A Census That Divides and ‘Nudges’

COMMENTARY Government Regulation

A Census That Divides and ‘Nudges’

Mar 23, 2017 2 min read
COMMENTARY BY
Mike Gonzalez

Angeles T. Arredondo E Pluribus Unum Senior Fellow

Mike is the Angeles T. Arredondo E Pluribus Unum Senior Fellow at The Heritage Foundation.
Today’s U.S. immigrants and their descendants must not be allowed to embrace a simply American identity, as did previous generations of newcomers to these shores. iStock

Key Takeaways

Strong group identification is the lifeblood of the “progressive” project.

New ethnic groups created in Washington are the building blocks of the progressive plan to transform America.

The 2020 census will drive redistricting for the 2022 election.

In its waning days the Obama administration proposed two new wrinkles for the 2020 census: creating a brand new pan-ethnic category for people of Middle Eastern heritage and classifying Hispanics as a race.

No doubt Hillary Clinton’s administration would rubber-stamp these changes, further remaking America a nation of groups. But the election didn’t turn out as expected, and the Trump administration should reject these divisive proposals, both of which will come before the Office of Management and Budget after a brief comments period that began last week.

The first proposal would create yet another interest group, this time out of Americans who originate in that vast expanse of land that stretches from Morocco to the Iran-Afghanistan border. The new group would be called “MENA,” for Middle East and North Africa.

The new Hispanic classification would make it harder for Americans who originate in Latin America to identify themselves as black, white or some other race. The new question would collapse what are now two separate questions—Are you Hispanic or not? What race are you?—into one: “What is this person’s race or origin?”

The proposed new census form, for example, defines “white” as “German, Irish, English, Italian, Polish, French, etc.” If you are “Mexican American, Puerto Rican, Cuban, Salvadoran, Dominican, etc.,” you are directed to check the box for “Hispanic, Latino or Spanish origin.”

Proponents say responders can always check more than one box. But the reality is that the growing number of Americans of Spanish or Portuguese ancestry who now check the “white” box—more than 29 million out of 56 million in the 2010 census—would be nudged into not doing so by the new definitions.

A recently released Census Bureau study finds “Hispanic respondents identified as Hispanic alone at significantly higher rates when responding to the combined question formats compared to the Separate Questions format.”

Why is this important? Strong group identification is the lifeblood of the “progressive” project—which is why today’s U.S. immigrants and their descendants must not be allowed to embrace a simply American identity, as did previous generations of newcomers to these shores. New ethnic groups created in Washington are the building blocks of the progressive plan to transform America.

Prior to the 1980 census and going back to the end of the Mexican-American War in 1848, Mexican-Americans were considered white.
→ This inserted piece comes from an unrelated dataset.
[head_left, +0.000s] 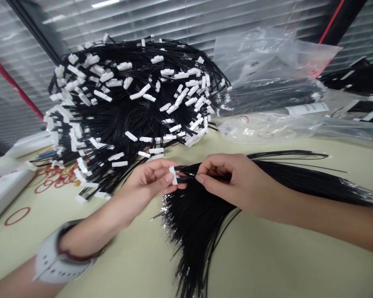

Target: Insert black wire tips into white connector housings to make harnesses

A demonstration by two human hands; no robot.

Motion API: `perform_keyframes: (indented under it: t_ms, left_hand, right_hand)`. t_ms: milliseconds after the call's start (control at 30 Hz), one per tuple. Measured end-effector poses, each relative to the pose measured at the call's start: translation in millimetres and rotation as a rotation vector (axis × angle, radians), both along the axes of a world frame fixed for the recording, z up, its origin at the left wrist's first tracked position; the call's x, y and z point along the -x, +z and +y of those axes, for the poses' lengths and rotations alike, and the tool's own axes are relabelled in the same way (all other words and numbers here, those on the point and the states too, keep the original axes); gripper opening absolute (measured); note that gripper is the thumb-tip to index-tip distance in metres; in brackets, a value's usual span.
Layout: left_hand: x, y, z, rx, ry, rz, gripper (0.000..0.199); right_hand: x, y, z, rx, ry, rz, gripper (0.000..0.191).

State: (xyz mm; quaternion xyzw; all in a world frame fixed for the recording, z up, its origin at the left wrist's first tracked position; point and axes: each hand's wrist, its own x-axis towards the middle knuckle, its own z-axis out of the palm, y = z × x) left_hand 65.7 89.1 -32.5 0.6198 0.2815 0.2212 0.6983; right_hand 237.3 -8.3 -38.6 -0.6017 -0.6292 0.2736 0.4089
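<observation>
Between thumb and fingers, my left hand (153, 178) pinches a small white connector (173, 175). Black wires run from the connector's right side toward my right hand (226, 176), whose thumb and forefinger are closed on a wire a short way off. Below both hands a thick bundle of loose black wires (202, 219) fans out over the table, its bare metal tips bunched at the left. More black wires (313, 178) stretch away to the right behind my right wrist. The exact wire end in my right fingertips is partly hidden.
A large heap of black cables with white connectors (127, 99) stands at the back. Clear plastic bags (273, 91) lie at the back right. Red rubber bands (17, 216) lie on the left of the pale table (282, 256), near a white box (10, 190).
</observation>
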Motion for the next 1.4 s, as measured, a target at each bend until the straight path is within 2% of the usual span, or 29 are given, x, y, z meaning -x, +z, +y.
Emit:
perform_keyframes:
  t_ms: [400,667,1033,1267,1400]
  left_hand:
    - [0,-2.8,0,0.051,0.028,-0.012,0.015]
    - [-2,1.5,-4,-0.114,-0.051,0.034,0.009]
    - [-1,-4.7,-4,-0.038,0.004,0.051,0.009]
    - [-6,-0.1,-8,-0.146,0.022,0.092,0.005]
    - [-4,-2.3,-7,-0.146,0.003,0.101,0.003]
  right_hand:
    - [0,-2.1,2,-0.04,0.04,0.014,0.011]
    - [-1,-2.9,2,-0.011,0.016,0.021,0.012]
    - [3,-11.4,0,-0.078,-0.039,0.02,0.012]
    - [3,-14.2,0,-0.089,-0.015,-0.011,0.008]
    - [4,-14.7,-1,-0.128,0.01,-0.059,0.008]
To this day, the census classifies Arab-Americans and others of Middle Eastern descent as white. Creating MENA would transform them into official minorities.

Many Arab-Americans are descendants of Ellis Island immigrants and do not see themselves as minorities. People like Ralph Nader,actress Marlo Thomas and Rep. Darrell Issa (R., Calif.) could find themselves enrolled as members of a protected class in 2020—eligible for “racial” preferences in school admissions, housing, loans and government contracts.

They could also find themselves in new, bizarrely contoured congressional districts. The 2020 census will drive redistricting for the 2022 election. Tortured reinterpretations of the Voting Rights Act hold that members of minority groups must be cramped into racially gerrymandered districts.

When these two divisive proposals posted last week, the Federal Register made clear that the OMB can “modify or reject” them and has the “option of making no changes.” Rejecting both is the best option.